LETTER OF HIS HOLINESS BENEDICT XVI
TO THE HON. MR PIER FERDINANDO CASINI,
PRESIDENT OF THE CHAMBER OF DEPUTIES
OF THE ITALIAN REPUBLIC*
To the Honourable Mr Pier Ferdinando Casini
President of the Chamber of Deputies of the Italian Republic
On 14 November 2002, Pope John Paul II of venerable memory made a historic Visit to the Parliament of the Italian Republic, meeting jointly with the Chamber of Deputies and the Senate in the Hall at Montecitorio.
The excited and warm welcome he received and his memorable Address on that occasion is the most solemn tribute of esteem that the Representatives of the Italian People ever paid to the great Pontiff.
I therefore learned with deep pleasure, Mr President, that on its third anniversary, the event is being commemorated by a special plaque that will be displayed in the same Hall, and I am pleased to assure you of my spiritual participation on this occasion.
In fact, the Visit of my beloved Predecessor to the Italian Parliament was unprecedented.

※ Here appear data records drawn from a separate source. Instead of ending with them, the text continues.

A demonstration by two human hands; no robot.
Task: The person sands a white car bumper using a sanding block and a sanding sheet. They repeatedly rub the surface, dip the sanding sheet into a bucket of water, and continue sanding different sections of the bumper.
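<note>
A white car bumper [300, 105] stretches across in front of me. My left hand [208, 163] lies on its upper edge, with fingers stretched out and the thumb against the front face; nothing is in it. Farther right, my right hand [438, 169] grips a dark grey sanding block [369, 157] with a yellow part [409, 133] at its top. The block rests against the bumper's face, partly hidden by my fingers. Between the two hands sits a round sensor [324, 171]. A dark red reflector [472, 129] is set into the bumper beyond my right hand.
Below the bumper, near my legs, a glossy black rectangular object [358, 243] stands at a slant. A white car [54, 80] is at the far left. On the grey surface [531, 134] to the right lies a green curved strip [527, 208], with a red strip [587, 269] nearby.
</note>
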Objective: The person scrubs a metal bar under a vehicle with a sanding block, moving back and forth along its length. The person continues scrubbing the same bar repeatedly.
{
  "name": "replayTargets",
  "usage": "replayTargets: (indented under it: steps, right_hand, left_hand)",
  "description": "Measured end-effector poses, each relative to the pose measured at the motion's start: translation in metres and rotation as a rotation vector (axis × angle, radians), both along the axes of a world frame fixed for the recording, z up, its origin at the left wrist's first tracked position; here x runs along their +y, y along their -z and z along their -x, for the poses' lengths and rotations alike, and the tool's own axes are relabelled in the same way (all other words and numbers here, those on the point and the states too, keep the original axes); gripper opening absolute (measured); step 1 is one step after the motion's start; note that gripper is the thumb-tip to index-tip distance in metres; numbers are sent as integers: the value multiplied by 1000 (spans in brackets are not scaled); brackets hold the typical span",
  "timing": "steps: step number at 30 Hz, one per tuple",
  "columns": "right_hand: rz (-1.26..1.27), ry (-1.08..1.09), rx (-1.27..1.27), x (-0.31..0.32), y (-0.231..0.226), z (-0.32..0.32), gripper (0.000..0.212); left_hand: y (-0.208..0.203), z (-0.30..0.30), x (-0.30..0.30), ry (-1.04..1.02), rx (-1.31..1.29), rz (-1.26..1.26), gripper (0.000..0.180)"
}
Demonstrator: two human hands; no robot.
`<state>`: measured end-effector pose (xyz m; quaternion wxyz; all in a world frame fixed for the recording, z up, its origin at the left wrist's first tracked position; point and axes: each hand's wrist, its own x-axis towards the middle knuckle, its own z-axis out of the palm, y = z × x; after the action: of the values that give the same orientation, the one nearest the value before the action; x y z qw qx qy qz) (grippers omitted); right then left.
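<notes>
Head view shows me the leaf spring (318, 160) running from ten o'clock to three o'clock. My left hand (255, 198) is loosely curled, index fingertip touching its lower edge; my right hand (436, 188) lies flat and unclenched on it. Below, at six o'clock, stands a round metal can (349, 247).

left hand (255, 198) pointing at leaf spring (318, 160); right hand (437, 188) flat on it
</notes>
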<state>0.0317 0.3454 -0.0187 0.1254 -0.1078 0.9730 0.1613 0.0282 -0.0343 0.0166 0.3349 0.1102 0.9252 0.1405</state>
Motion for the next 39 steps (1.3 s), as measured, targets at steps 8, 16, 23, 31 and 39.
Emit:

It was made possible by the strengthening of a serene vision of Church-State relations in the awareness - to which the Pontiff referred in his Address - of the "highly positive results" that both the Church and the Italian Nation have derived from these relations over time (n. 2; L'Osservatore Romano English edition, 20 November 2002, p. 2).
On this happy anniversary, therefore, it only remains for me to express the hope that this spirit of sincere and loyal collaboration may grow ever deeper.
While I assure you of the Holy See's constant commitment in this regard, I would like once again to reassert that the Church, in Italy and in every Country as well as at the different international Meetings, does not intend to claim any privilege for herself, but only the possibility of carrying out her own particular mission, with respect for the legitimate secularity of the State.
Moreover, if it is properly understood, this secularity is not in opposition to the Christian message but rather indebted to it, as experts in the history of civilization know well.
I am confident that the distinguished Members of the Italian Parliament will also continue in the future to honour the memory of the late Pope John Paul II, effectively drawing inspiration from his teachings and promoting the formation of the human person, culture, the family, schools and full-time, dignified employment, with due attention to the weakest, and to the old and new forms of poverty.
"A self-confident and internally cohesive Italy can be a great enrichment for the other nations of Europe and the world" (ibid., n. 9), the Pontiff said on 14 November 2002. This cohesion presupposes a centre, a nucleus of meaning and value around which the various ideological and political positions can converge.
Such a centre must be the human person, with the values inherent in his or her individual and social dignity, whom the Church, through Christ's mandate, desires ardently to serve.
It is my hope that the Holy See and the Italian State will be able to cooperate ever better in this noble commitment. I assure you of my special prayers for this, as I cordially impart my Blessing to you, Mr President, and to all who have joined in this devout act of commemoration.
From the Vatican, 18 October 2005
BENEDICTUS PP. XVI
*L'Osservatore Romano. Weekly Edition in English n.47 p.8.